Harold and Maude may not have appealed to audiences when it was first released in 1971 but it has since become a cult classic held close to the heart of many film lovers. The strange yet simple tale follows the ultimate odd couple: Harold, a young man obsessed with death, and 79 year old Maude, an eccentric with a lust for life. These two apparent opposites fuse a tender and beautiful friendship which forms the glittering heart of this film that explores themes of alienation and existentialism.
Harold is an awkward young man who drives a hearse, stages mock suicides and attends funerals for amusement. His mother does not seem to understand him, nor make much of an effort to, being concerned mainly with surface appearances and the façade of normalcy. She attempts to set him up on blind dates and strives to ignore him. Harold’s life is fairly sombre and without meaning until he spots Maude at a funeral he has crashed. When he sees her at yet another funeral, Maude takes the opportunity to introduce herself and sows the first seeds of their friendship.
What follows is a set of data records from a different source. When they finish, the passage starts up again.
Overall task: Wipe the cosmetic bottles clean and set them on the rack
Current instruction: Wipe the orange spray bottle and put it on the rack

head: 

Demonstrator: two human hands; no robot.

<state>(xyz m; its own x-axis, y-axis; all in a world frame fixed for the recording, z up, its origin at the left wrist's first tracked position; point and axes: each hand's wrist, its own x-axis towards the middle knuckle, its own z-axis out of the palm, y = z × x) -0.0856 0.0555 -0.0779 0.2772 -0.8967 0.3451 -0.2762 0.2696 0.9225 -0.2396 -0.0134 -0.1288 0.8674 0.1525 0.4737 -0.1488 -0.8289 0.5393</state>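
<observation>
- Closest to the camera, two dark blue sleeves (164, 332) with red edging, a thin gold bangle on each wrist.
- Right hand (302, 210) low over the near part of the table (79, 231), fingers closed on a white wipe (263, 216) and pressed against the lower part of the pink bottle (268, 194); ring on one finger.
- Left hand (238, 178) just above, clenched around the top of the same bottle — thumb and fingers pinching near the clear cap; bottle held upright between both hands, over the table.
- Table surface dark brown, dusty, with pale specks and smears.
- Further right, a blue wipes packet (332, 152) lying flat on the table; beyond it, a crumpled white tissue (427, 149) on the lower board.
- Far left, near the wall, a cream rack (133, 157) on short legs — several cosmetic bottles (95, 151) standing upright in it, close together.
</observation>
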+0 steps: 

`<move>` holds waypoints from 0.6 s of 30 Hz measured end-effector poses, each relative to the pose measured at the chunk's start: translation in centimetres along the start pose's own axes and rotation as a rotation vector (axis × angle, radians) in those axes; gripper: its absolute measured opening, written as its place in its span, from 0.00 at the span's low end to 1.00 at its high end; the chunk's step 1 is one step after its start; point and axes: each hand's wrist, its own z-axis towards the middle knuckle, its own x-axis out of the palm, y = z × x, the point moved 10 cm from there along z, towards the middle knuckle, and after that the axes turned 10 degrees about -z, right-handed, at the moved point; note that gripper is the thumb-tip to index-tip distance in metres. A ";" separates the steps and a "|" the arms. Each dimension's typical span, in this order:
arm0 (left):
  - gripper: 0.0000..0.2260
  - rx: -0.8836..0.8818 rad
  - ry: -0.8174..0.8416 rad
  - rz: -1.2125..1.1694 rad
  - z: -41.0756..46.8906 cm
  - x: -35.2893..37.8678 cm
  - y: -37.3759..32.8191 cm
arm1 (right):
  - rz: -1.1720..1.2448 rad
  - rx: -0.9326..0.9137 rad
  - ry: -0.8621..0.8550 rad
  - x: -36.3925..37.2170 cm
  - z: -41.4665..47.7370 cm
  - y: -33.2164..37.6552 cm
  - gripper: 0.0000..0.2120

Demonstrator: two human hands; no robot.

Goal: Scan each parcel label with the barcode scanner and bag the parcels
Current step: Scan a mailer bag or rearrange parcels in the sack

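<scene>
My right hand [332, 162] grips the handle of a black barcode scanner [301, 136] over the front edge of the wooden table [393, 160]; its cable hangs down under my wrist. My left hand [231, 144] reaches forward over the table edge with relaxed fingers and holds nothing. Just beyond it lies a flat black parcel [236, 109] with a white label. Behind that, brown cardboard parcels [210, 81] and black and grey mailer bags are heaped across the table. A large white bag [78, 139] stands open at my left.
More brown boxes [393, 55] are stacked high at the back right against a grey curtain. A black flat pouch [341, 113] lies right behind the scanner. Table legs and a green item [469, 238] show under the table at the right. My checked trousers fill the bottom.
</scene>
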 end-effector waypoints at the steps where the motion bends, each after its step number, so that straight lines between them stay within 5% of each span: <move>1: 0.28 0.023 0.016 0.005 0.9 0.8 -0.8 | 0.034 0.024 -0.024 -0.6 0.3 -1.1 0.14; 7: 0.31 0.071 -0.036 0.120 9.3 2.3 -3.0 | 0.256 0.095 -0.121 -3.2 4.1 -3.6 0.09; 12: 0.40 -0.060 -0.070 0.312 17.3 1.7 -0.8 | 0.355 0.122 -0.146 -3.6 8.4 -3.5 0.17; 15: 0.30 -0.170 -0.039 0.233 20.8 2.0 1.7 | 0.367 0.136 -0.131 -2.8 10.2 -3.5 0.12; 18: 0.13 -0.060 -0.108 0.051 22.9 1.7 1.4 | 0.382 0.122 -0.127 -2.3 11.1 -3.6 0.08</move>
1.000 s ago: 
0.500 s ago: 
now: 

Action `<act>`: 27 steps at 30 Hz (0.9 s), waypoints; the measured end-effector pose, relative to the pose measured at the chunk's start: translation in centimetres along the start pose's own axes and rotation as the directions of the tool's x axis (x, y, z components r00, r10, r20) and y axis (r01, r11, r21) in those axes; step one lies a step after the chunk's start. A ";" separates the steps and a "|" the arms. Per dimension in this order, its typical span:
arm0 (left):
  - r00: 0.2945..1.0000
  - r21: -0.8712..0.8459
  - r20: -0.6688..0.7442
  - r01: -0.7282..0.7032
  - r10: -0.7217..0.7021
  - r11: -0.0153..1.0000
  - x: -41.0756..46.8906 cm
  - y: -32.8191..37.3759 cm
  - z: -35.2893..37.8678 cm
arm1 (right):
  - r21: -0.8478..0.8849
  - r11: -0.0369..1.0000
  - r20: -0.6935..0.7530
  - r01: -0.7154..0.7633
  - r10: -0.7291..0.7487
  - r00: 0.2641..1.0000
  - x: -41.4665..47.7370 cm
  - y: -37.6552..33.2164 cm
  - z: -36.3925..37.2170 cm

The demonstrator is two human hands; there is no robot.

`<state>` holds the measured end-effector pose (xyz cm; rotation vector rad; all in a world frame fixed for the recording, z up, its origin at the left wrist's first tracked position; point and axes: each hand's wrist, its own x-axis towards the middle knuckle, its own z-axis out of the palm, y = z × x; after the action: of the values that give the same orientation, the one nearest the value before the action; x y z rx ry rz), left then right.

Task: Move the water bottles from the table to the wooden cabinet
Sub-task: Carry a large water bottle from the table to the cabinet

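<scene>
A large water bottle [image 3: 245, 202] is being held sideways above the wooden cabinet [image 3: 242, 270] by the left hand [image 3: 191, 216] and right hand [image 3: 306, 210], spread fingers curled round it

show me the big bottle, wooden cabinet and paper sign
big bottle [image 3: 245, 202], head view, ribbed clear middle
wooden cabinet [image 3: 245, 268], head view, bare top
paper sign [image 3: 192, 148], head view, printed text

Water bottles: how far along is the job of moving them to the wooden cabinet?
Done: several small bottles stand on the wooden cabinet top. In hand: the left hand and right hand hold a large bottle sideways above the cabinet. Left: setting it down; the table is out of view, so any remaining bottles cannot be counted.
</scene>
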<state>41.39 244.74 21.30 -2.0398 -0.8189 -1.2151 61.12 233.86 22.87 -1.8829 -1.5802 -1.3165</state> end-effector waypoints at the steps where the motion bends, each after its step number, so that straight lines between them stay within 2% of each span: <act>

The performances in the film are fairly simple, yet engaging. Although he was rarely cast as a leading man in subsequent films, Bud Cort delivers a fantastic performance as Harold, drawing both laughs and compassion from his audience. The story is at once touching and darkly humourous as viewers are simultaneously presented with seemingly opposite views of life, the dark and the beautiful. For instance, while Harold enjoys watching cars being destroyed in a junk yard, Maude revels in nature and has no qualms with liberating trees from public property. Harold’s obsession with death and oblivion seem to stem from the fact that he has no stake in this world, and feels no personal connection to anyone around him. Maude is able to curtail Harold’s obsession for destruction by showing him the beauty of nature and the fulfillment life can offer when lived with vitality.
This being said the film carries with it a very existentialist perspective. Maude constantly reminds Harold that all in life is transitory, enjoy it while you can, but never trick yourself into thinking that you have true ownership of anything in this realm. Not much is revealed about Maude’s past in the film other than her recollections of being involved in social protests and the fleeting glance Harold and the audience is able to catch of a Auschwitz ID number tattooed on her forearm. Maude clearly has a history and allows Harold to see that if he is willing he can create a meaningful future.
If you have yet to see this American film classic, I suggest you correct that unfortunate condition!